EXERCISE DATA:
* * * * * * * * *
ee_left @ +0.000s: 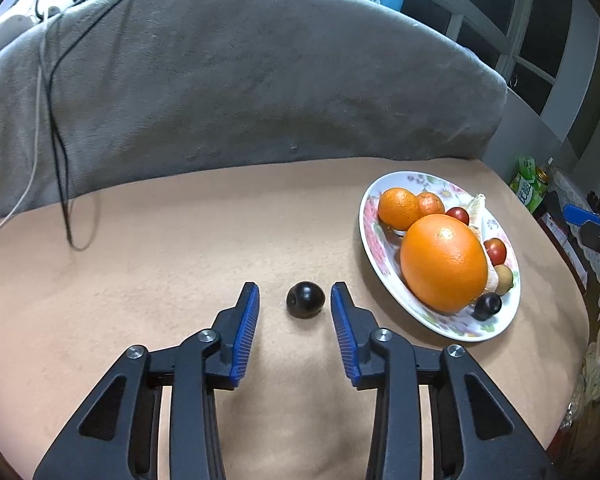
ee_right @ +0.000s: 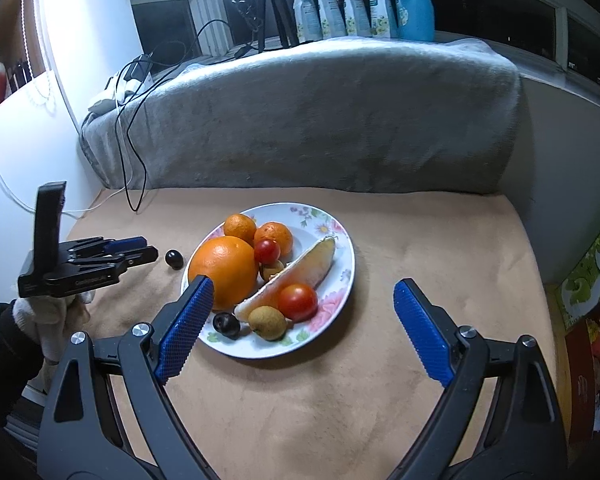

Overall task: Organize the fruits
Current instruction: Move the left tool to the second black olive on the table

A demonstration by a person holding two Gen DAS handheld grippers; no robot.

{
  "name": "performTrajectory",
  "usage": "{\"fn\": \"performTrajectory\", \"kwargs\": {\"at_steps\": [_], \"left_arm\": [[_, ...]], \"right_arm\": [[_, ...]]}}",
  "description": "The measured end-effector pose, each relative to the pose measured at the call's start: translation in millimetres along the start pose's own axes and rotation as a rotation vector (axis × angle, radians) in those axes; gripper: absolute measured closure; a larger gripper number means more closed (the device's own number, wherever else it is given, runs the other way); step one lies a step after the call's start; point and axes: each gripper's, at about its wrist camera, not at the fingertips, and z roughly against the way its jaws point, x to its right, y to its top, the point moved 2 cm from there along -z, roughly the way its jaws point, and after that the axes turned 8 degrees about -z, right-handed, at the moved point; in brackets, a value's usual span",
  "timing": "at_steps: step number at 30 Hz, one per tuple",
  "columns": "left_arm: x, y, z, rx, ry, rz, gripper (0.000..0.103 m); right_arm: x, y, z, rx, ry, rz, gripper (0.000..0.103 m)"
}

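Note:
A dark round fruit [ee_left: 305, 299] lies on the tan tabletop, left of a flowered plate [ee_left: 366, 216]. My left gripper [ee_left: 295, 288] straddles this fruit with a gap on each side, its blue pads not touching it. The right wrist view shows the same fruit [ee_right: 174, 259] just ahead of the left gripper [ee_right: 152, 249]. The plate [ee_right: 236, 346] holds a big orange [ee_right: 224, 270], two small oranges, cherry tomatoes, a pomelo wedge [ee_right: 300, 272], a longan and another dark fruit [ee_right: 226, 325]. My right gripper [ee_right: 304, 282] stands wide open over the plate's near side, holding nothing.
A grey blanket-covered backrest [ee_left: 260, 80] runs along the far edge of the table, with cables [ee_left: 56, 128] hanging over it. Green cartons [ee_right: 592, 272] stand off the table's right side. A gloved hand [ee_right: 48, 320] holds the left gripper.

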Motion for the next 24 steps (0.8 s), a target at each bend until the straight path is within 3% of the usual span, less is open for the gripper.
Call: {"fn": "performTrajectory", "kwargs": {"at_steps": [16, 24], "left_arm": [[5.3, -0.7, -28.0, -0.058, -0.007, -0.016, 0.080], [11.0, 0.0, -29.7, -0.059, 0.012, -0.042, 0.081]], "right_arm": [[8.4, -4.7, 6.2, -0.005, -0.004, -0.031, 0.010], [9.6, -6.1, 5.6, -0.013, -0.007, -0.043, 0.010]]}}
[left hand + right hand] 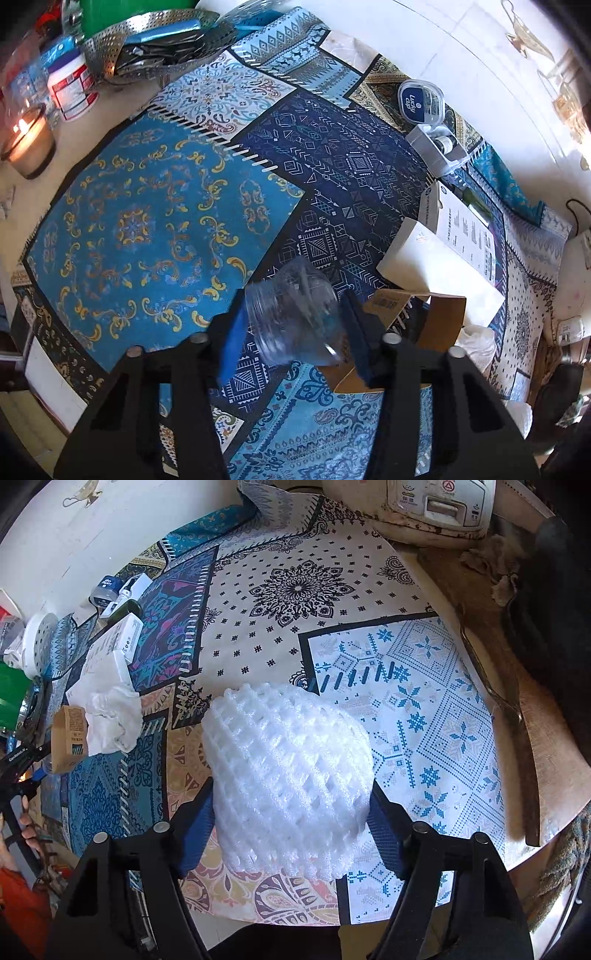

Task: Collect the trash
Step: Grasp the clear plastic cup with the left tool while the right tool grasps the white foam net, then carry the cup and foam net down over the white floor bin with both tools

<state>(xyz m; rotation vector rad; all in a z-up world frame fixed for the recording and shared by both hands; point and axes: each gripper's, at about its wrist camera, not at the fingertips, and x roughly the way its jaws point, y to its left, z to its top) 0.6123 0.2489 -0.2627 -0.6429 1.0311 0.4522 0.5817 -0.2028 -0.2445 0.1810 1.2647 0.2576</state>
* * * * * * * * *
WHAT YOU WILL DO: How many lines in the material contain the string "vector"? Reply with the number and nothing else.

SOLUTION: 2